Usually, when I watch my daughter try to fall asleep, it is with utter confusion. It’s obvious she’s tired, it’s clear that she wants to be asleep, and yet, there she is, awake. It’s unbelievable to me, the sleep deprived mom. How can she want something so badly and not be able to just give into it, just go to sleep?
I jump through all her hoops; I hold my body just so while we side lie nurse, I pace the floor in just the right rythym, I sway her in my arms just right – not too fast, not too slow, and move my own body just the way she likes. I didn’t make these hoops up, they are time tested and proven, the product of many nights’ trial and error.
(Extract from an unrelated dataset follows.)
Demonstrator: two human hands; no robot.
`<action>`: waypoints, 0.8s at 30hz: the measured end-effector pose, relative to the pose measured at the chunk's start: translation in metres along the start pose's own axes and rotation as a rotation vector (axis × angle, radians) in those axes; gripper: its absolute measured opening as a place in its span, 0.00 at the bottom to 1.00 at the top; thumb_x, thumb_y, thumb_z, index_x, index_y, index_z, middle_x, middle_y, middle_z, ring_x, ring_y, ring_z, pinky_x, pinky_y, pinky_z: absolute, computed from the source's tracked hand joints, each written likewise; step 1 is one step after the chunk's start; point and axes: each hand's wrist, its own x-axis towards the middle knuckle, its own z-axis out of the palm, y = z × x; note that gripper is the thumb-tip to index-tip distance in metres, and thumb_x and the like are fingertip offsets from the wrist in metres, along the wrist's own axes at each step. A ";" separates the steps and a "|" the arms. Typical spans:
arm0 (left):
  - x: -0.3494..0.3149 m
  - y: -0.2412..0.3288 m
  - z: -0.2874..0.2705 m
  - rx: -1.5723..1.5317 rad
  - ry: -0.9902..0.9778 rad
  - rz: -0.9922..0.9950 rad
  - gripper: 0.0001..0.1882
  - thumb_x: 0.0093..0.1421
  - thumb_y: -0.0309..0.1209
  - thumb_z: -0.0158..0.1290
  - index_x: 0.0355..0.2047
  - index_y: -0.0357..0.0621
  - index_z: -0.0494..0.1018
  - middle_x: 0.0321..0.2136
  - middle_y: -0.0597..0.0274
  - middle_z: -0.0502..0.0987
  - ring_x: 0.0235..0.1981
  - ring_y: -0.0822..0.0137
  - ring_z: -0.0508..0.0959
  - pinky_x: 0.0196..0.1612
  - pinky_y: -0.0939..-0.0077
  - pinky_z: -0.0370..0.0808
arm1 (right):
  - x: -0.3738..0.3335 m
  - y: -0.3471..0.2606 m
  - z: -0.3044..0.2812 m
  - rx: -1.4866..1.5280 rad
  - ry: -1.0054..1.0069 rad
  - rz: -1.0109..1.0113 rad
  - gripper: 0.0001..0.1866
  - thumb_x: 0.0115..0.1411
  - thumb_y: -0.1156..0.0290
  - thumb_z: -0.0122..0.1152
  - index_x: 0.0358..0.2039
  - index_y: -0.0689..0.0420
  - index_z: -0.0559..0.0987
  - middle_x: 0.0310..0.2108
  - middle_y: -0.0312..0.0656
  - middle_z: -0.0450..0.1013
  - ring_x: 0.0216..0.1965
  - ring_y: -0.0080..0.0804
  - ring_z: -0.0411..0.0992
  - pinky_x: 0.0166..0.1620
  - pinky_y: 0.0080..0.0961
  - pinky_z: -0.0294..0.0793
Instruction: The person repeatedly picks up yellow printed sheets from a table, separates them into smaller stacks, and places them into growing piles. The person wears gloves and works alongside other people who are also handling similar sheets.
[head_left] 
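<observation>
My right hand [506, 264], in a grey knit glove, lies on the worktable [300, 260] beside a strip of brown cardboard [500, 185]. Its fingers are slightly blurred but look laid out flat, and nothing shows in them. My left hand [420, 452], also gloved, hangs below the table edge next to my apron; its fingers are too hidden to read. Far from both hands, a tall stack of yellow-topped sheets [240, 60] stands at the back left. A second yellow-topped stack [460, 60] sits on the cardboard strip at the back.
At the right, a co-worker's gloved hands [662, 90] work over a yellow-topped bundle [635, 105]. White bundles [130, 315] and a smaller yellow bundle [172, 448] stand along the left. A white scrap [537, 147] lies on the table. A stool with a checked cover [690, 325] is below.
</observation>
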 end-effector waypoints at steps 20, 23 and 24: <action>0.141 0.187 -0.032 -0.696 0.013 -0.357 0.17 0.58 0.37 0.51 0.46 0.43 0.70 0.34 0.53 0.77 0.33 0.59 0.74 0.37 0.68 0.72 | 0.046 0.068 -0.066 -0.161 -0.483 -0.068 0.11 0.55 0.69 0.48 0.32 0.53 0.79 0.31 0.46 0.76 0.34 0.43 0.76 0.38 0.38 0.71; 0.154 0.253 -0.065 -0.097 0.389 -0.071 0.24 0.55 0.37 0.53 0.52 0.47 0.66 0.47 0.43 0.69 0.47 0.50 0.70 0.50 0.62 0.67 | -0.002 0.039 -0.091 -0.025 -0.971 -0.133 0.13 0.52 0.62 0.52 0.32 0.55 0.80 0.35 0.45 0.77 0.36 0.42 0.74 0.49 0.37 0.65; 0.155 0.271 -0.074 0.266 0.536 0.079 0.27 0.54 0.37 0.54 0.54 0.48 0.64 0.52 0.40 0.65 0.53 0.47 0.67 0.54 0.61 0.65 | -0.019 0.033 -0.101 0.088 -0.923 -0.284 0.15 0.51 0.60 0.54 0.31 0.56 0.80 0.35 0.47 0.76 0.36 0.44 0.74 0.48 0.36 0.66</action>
And yet, sometimes, they just don’t work. I haven’t empathetically understood her inability to just go to sleep…until tonight.
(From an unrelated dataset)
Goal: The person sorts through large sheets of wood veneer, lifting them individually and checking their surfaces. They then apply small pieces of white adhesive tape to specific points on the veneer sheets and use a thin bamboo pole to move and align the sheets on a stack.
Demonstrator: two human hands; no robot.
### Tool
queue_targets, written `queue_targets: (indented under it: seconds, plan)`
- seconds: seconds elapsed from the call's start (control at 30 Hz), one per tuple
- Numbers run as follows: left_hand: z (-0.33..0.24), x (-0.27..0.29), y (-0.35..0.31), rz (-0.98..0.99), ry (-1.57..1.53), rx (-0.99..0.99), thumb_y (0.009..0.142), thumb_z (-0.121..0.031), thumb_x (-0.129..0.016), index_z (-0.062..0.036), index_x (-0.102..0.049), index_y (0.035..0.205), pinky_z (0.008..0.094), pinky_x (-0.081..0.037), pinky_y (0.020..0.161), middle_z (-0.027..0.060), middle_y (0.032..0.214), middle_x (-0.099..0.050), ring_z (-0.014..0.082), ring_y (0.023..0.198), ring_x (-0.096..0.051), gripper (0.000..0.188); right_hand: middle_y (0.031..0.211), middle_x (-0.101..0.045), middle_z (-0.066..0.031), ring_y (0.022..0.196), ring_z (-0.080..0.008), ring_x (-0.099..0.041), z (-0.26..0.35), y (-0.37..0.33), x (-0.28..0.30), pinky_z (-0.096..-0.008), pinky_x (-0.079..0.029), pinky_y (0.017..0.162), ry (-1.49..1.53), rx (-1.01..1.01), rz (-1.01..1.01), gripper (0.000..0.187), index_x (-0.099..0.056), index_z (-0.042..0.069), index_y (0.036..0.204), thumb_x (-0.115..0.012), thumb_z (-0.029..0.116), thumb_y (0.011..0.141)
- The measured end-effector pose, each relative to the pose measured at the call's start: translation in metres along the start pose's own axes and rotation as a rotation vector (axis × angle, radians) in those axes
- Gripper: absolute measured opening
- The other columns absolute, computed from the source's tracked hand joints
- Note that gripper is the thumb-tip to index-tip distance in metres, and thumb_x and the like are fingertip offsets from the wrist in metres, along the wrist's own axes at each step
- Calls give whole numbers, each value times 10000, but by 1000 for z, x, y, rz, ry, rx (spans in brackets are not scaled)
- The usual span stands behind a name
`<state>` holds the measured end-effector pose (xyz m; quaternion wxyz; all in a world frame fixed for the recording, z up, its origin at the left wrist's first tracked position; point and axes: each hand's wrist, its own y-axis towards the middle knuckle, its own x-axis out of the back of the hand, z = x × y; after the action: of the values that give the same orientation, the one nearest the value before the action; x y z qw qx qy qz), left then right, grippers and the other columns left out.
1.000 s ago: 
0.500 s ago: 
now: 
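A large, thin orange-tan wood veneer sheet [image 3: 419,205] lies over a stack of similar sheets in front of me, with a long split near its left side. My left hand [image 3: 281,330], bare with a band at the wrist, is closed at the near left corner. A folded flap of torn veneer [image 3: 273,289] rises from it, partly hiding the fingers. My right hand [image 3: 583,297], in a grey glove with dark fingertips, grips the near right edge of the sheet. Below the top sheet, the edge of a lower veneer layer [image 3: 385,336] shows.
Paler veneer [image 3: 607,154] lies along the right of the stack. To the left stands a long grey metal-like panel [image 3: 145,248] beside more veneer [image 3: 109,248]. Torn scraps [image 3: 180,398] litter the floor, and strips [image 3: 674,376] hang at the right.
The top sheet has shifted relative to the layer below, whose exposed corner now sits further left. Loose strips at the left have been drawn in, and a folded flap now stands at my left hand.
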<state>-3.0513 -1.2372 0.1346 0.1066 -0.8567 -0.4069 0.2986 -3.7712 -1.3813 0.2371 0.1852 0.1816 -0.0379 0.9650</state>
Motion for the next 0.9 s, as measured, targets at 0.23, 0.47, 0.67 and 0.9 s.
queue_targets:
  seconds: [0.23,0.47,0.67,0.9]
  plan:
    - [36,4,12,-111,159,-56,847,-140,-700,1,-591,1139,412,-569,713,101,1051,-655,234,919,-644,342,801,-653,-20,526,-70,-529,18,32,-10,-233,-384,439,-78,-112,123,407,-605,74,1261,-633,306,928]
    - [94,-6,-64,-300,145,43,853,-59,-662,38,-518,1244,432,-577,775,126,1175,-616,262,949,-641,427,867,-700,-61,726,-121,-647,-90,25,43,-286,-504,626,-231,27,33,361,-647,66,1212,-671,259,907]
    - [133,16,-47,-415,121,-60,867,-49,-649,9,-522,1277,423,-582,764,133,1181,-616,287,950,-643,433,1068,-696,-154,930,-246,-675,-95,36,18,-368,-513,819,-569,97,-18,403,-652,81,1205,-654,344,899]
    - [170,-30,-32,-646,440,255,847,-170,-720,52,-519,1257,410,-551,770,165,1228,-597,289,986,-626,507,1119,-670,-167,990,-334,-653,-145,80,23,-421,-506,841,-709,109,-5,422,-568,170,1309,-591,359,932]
Tonight a new epiphany struck my tired mind. (How tired? Keep reading…) Mabel flopped from one position to another, trying to find the perfect spot and when she couldn’t get comfortable enough to find sleep, she whined and then cried in frustration. Watching my daughter try, actually work to, fall asleep, it struck me – it’s like an orgasm.
Now don’t freak out, I’m not attributing sexuality to my infant daughter. I am attributing sexuality to myself (which, to be frank, is an equally absurd idea lately, I might choose sleep over an orgasm). I have found a way to wrap my head around this physical inability she sometimes seems to have to fall asleep.
Think about it. Even if all the right buttons are pushed, sometimes it just doesn’t happen, even if you hold your leg just so. Right? Sometimes you could just cry from the frustation of it. Right?
Okay, it’s weird. But tonight, when my back and knees were loudly complaining at the extended nursebounceswaytwist combo we had going, the humorous parallel bought me enough bemused patience that I was able to get Mabel to sleep, gently and lovingly.
Find your own thing, your own way to understand what it is the tiny, nonenglish speaking, mass of doughy rolls and toothless mystery, is going through. Whatever you choose – humor, zen, actual research – you’re going to need some kind of perspective and empathy to get you through a bazillion nap and bed times with sanity intact.
What is your strangest coping strategy for nighttime parenting?